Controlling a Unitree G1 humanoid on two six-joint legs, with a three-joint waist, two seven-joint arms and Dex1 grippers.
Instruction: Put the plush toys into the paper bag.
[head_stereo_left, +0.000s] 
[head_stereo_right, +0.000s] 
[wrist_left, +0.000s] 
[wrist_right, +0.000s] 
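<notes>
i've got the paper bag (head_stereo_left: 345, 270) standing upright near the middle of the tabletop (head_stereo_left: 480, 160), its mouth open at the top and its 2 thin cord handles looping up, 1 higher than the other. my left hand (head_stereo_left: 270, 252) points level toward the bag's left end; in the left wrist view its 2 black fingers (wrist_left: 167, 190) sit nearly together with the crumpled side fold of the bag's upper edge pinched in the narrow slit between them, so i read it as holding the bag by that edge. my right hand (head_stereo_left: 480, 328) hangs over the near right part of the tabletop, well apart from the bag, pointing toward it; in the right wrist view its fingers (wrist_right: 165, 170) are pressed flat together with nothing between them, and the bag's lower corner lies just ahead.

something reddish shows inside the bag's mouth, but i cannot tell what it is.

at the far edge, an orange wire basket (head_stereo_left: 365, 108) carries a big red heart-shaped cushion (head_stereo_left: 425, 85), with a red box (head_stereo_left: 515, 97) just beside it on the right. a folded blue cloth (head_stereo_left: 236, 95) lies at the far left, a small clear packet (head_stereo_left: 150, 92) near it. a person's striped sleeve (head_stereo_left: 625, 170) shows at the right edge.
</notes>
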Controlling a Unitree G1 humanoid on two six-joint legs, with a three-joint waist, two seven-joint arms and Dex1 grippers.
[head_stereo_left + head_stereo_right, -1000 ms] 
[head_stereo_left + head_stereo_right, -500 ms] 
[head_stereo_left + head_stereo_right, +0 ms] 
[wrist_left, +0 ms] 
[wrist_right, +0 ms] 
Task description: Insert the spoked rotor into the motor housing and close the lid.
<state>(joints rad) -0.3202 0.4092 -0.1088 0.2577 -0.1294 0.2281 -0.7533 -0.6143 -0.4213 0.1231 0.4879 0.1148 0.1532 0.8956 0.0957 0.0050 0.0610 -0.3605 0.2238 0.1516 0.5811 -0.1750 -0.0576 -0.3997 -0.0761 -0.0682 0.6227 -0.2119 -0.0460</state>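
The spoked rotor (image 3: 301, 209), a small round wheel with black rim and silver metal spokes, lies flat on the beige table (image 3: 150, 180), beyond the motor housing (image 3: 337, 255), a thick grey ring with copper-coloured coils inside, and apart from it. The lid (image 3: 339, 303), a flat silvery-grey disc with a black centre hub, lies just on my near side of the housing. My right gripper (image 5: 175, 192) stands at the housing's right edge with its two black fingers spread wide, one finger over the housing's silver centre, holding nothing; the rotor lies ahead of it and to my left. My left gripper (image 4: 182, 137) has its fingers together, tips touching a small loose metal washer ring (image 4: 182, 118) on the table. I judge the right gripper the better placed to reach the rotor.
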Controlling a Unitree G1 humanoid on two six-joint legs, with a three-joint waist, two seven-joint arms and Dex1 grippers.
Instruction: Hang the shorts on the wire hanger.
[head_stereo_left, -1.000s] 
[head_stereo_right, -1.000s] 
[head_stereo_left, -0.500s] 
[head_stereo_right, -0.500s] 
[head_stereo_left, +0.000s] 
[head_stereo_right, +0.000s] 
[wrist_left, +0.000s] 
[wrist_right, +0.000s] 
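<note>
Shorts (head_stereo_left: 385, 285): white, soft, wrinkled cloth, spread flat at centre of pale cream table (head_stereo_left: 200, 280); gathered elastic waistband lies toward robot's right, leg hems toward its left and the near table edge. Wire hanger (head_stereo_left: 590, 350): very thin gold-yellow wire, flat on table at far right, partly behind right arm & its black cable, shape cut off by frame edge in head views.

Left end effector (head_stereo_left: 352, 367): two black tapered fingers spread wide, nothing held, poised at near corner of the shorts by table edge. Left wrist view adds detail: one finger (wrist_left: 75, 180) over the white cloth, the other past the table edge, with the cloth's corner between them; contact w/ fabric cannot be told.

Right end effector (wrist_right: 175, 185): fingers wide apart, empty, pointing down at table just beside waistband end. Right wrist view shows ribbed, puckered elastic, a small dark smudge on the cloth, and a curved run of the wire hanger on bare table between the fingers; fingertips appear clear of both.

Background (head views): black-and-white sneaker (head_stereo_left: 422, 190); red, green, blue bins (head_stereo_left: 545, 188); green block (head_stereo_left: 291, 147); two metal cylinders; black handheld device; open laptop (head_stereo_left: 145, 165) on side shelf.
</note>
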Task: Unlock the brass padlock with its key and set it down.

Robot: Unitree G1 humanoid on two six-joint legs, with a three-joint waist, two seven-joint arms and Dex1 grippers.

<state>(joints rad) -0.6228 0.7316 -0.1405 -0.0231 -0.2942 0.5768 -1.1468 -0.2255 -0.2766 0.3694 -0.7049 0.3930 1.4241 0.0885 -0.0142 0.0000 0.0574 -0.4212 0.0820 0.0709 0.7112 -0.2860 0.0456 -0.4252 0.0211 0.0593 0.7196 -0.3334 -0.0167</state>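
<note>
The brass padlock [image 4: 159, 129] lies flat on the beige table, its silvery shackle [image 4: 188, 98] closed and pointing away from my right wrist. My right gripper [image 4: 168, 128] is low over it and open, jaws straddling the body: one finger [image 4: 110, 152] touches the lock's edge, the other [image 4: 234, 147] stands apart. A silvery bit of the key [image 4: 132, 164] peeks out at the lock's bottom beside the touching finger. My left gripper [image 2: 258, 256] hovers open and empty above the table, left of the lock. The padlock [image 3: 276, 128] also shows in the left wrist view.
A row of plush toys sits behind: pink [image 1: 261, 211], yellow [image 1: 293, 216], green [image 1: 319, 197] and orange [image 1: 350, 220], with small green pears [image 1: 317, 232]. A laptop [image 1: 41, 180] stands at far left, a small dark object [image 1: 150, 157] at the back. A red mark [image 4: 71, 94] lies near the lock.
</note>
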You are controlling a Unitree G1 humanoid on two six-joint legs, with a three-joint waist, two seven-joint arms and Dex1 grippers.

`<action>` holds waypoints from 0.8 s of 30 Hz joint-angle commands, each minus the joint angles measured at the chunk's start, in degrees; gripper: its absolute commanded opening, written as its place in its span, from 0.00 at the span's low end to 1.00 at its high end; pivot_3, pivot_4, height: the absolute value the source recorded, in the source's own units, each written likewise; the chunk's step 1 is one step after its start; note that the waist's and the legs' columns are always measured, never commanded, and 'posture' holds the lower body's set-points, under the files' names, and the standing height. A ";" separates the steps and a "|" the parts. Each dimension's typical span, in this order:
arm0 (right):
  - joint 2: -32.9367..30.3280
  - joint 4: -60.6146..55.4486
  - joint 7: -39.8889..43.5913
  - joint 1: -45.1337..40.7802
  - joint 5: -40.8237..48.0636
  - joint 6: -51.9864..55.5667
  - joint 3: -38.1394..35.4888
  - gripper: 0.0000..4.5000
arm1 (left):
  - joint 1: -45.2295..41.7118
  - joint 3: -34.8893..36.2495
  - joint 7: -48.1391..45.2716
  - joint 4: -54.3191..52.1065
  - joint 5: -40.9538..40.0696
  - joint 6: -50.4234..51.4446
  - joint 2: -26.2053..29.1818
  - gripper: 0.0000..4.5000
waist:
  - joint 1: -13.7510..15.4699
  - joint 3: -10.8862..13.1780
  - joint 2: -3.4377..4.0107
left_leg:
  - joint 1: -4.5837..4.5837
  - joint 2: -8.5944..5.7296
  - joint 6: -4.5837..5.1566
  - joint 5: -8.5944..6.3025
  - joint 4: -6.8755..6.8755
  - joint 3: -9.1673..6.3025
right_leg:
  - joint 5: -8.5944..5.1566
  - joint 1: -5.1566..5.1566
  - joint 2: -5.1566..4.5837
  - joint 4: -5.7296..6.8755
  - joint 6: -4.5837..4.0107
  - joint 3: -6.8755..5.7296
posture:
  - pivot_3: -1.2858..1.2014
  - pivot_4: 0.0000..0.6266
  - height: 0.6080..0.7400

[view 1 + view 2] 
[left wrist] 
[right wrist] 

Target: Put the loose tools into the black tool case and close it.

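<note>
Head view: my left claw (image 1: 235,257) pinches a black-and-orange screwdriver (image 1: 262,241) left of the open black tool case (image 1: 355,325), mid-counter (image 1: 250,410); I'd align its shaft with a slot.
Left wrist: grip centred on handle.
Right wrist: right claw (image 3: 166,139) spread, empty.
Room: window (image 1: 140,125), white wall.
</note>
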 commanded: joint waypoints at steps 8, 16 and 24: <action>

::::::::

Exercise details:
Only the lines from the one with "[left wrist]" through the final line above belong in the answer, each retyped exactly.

Answer section:
[left wrist] 
[right wrist] 

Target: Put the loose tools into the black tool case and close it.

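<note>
Head view: my left claw (image 1: 235,257) pinches a black-and-orange screwdriver (image 1: 262,241) left of the open black tool case (image 1: 355,325), mid-counter (image 1: 250,410); I'd align its shaft with a slot.
Left wrist: grip centred on handle.
Right wrist: right claw (image 3: 166,139) spread, empty.
Room: window (image 1: 140,125), white wall.
</note>
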 commanded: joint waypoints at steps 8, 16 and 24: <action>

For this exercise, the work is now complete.